Allen also cited concerns problems with transportation arrangements for students and subpar lunches, in addition to a lack of guidance.
Meanwhile, Bay City Central teacher Kristy Keenan emphasized that safety considerations need to be made for her music programs, especially in a class that she said she co-teaches that has 99 students.
“I would just implore you as you’re considering a return to learn plan that you consider the music programs and how it can be safe for us to return,” Keenan said.
Handy Middle School teacher Bob Pawlek added, “I would love to be back fac- to-face tomorrow if it’s safe. So whatever arbitrary date that you pick I’m okay with if it’s safe. I don’t think we’re there yet.”
Bay County Health Officer Joel Strasz gave the Board of Education an update on the status of the COVID-19 pandemic, with a focus on area educational facilities that have opened their doors and possible risk factors as the year progresses.
“Even though we are cautiously optimistic at this point, we know that there area variety of indicators that could work against the introduction of in-person instruction,” he said. “We want you to be aware of that and be cognizant of the risks that are involved.”
Strasz stated that he has so far seen minor disruptions in private schools and nearby districts like the Pinconning School District that have opened their doors for instruction, stating that he’s noted that the private school parents have been very diligent and vigilant about their children’s health.
“Everybody’s on guard,” he said. They want the school season to succeed and to last as long as possible.”
Strasz cited cases where it hasn’t necessarily been a student that has tested positive but the Health Department has had multiple instances where a family member or close contact has tested positive, prompting in quarantines.
As the seasons begin to progress from summer to fall and cold weather begins to set in, Strasz said there is a concern that community spread can take place due to not as many people being outside and the lack of ventilation indoors.

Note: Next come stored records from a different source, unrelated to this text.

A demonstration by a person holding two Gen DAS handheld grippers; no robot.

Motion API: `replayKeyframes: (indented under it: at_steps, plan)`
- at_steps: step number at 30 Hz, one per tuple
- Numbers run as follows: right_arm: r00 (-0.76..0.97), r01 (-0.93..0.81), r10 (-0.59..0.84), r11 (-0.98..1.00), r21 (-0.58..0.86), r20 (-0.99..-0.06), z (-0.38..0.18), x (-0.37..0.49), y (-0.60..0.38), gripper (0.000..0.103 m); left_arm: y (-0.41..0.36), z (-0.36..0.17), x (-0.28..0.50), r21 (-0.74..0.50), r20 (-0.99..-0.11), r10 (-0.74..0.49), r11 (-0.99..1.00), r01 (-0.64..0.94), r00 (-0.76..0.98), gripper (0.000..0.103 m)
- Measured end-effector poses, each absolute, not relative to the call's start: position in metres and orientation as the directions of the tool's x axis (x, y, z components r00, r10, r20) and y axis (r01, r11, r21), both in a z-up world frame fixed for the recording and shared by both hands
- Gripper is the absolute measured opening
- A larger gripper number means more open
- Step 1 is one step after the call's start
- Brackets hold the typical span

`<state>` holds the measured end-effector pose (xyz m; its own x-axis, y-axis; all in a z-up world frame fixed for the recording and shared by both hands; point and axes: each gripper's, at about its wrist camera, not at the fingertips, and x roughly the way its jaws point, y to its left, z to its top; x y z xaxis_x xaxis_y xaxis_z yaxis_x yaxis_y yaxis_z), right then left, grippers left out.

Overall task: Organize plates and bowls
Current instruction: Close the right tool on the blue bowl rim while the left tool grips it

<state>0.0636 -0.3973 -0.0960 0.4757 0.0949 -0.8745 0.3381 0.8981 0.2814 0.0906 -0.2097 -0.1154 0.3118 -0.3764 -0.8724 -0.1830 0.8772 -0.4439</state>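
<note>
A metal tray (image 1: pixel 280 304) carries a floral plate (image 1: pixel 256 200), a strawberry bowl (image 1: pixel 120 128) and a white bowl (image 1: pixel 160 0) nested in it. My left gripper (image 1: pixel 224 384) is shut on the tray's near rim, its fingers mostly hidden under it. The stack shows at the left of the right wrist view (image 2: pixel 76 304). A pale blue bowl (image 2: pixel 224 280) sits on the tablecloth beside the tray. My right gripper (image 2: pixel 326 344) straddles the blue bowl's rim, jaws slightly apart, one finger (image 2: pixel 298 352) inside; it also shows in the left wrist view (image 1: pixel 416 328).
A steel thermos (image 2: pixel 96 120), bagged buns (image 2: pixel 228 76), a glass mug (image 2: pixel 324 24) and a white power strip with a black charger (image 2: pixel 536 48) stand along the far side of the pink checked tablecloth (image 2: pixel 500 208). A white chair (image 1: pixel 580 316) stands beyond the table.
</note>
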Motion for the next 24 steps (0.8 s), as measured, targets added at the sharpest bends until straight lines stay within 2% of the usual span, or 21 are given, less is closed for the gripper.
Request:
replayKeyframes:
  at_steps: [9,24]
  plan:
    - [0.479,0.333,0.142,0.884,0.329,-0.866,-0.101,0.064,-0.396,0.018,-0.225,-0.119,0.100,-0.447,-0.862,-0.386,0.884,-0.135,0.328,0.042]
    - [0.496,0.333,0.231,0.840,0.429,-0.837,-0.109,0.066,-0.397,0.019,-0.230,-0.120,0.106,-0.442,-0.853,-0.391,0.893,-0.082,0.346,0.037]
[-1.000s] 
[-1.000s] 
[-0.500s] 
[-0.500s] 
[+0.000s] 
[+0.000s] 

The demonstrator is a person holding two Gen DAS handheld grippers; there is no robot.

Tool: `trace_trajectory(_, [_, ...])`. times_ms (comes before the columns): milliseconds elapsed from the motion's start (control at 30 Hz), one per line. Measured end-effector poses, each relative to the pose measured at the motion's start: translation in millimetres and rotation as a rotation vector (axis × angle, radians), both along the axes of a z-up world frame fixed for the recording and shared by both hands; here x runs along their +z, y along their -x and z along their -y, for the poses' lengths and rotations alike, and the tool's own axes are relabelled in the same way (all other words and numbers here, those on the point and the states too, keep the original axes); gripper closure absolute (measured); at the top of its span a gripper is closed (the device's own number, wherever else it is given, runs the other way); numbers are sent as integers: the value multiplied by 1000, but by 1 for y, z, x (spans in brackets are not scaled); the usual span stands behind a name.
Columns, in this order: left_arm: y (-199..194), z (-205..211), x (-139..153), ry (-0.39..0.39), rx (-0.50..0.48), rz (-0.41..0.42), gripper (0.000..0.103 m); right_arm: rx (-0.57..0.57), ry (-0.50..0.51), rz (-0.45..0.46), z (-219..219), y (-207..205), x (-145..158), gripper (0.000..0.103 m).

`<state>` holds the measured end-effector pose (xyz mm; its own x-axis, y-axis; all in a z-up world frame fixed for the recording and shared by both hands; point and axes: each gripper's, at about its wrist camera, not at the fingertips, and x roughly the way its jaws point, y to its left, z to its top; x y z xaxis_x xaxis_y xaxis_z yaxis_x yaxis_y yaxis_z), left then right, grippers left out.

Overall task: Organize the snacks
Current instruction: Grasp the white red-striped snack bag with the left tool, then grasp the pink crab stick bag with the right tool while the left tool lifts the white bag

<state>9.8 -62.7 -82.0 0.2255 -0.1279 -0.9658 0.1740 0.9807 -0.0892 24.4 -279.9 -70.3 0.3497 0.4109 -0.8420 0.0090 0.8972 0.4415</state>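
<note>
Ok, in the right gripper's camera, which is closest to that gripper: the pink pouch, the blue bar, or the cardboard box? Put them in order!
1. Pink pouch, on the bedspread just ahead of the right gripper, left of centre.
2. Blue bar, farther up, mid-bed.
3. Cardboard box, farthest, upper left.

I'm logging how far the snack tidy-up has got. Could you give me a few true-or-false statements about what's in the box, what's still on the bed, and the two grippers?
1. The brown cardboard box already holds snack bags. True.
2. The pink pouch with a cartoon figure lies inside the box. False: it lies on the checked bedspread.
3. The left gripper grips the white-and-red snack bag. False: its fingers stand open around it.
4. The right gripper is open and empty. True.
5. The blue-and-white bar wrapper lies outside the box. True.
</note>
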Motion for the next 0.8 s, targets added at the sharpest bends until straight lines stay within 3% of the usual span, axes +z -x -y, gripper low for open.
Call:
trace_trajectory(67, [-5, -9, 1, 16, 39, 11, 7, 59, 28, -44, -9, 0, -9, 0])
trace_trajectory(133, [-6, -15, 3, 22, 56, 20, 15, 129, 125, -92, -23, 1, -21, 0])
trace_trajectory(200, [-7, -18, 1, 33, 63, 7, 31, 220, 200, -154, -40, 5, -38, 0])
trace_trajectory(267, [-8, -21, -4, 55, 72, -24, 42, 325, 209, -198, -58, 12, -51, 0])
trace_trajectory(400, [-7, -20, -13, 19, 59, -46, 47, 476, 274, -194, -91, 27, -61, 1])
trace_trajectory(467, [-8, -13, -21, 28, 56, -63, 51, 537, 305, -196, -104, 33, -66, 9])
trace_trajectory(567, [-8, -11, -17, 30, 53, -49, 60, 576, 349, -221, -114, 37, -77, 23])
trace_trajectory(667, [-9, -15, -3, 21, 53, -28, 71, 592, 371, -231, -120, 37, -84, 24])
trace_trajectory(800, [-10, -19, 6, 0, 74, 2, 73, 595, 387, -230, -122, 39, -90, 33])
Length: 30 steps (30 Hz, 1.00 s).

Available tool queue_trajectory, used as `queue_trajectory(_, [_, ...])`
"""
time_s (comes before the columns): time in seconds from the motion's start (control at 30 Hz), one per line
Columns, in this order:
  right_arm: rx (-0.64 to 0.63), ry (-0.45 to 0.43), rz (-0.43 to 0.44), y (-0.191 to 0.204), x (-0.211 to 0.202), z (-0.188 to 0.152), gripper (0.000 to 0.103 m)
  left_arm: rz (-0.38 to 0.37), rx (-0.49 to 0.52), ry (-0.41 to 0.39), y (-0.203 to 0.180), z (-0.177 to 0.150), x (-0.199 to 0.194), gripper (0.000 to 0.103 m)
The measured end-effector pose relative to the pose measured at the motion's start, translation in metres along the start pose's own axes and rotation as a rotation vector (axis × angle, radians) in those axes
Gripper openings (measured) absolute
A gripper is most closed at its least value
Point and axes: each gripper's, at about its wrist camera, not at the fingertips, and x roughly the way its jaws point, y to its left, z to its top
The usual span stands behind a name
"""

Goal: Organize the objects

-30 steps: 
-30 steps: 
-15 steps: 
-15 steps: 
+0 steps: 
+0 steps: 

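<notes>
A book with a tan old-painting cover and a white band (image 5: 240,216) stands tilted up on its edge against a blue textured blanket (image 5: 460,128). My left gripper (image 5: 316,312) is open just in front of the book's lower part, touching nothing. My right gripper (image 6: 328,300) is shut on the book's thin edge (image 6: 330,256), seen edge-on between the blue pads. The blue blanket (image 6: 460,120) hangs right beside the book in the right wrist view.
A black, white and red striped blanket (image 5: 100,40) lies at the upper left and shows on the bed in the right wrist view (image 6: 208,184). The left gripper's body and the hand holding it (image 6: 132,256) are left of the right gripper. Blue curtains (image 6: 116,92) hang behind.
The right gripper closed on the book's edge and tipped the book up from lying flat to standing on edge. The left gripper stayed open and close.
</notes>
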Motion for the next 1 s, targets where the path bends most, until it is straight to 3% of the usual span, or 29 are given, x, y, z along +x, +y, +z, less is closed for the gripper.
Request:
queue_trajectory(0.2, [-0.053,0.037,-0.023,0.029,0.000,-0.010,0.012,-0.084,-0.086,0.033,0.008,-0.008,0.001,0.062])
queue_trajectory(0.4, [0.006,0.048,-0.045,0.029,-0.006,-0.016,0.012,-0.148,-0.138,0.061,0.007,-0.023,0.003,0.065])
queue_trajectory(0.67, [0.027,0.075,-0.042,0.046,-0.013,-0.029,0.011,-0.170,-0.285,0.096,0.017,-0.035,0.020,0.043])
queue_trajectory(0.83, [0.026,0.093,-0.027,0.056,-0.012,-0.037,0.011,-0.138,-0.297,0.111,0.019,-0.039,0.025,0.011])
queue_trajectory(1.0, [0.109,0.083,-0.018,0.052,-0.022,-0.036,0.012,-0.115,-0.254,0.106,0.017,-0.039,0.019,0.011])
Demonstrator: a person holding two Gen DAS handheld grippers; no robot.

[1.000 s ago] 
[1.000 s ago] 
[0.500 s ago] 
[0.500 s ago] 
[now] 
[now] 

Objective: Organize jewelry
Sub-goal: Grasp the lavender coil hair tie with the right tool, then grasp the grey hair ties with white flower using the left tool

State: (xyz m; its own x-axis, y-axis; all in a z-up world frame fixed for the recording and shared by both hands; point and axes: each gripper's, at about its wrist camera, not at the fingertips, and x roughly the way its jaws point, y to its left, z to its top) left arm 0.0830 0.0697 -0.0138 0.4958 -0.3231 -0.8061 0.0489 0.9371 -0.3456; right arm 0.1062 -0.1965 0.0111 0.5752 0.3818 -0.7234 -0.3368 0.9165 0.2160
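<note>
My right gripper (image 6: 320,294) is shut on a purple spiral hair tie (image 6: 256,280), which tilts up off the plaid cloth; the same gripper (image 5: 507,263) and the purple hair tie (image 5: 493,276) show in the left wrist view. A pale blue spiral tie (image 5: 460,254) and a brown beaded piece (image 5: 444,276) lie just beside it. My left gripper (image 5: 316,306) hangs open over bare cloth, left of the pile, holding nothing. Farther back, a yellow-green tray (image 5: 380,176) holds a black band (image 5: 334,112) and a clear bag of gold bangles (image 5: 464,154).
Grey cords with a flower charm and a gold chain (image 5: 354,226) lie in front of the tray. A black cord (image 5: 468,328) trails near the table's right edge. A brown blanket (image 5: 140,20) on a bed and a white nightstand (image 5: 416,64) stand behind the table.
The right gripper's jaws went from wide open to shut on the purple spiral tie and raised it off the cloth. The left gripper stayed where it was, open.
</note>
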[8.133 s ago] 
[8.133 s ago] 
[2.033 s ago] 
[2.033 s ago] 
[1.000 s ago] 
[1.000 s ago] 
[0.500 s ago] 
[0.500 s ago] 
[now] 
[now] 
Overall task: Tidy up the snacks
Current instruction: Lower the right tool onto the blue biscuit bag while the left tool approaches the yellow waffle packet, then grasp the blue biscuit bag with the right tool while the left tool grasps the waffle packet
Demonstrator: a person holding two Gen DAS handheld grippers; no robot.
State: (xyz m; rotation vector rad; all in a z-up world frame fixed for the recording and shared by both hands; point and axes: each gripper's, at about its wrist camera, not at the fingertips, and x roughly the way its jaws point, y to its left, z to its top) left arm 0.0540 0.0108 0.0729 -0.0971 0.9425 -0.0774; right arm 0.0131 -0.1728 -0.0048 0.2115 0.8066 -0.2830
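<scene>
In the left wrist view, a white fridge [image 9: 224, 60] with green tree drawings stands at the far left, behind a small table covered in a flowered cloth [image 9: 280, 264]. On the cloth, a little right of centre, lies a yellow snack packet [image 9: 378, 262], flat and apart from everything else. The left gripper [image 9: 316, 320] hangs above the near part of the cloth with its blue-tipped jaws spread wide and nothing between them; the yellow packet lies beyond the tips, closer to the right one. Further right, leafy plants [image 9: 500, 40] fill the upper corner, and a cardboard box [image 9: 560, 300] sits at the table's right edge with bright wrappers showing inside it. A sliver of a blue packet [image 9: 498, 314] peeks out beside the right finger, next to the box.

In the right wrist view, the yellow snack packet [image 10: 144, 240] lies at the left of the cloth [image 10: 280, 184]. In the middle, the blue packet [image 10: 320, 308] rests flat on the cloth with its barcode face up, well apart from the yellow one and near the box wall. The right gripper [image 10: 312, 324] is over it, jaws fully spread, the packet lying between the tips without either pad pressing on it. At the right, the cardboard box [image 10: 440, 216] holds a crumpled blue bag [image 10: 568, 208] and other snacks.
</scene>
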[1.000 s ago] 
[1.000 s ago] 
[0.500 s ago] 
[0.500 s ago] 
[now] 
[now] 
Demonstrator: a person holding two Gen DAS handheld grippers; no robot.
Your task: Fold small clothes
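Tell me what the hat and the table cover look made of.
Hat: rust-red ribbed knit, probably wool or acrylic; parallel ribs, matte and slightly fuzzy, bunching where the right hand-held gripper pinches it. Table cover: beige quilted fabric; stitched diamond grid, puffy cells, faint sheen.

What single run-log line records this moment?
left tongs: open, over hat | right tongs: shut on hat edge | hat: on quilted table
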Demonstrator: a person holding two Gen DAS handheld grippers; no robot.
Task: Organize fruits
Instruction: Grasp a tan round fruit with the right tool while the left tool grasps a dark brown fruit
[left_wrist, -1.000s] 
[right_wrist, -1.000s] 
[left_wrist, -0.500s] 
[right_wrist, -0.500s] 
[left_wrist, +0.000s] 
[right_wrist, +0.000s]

Strasz also mentioned that the re-introduction of fall sports, particularly football and volleyball, does carry risks and that the Health Department is anticipating a possible small increase in cases as these activities resume.
“We’re cautiously optimistic with the introduction of high-risk activities,” he said.
Recent events in the area have also caused the Health Department to be on the alert for a potential increase of cases. The Labor Day holiday weekend and the recent rally by President Donald Trump at MBS Airport where approximately 10,000 people were reported to have been in attendance.
“What we’re worried about too here in the community are events that have potential for high spread, he said. “One was the rally last Thursday, which we probably will see play out within the next week or two. We’re not really sure how that’s going to go, we just know that there were a lot of people packed in a small location, not a lot of distancing or mitigation efforts like masking.”
Progress so far
Superintendent Stephen Bigelow said that the remote learning model that the district is currently using for the time being has had its challenges.
“It’s been bumpy with lots of successes,” Bigelow said. “Certainly, somethings that we expected, but are difficult nonetheless. As you can imagine, we ran into some technology issues, which I believe that we have addressed.”
Bigelow said that the district has run into issues in rural areas near Munger and Auburn that had Wi-Fi connectivity issues, even with district-provided hotspots, prompting the district to provide hotspots from different cellular providers.
“We’re making sure that we’re getting that WiFi to out to all people that necessarily don’t have access to it,” Bigelow said.
Bigelow also explained that the district has been partnering with community organizations, such as the YMCA, Big Brothers and Big Sisters and the Boys and Girls Club to provide Wi-Fi hotspots for students to access.
“One of the things that we’re very proud of is the strong partnerships within our community,” he said.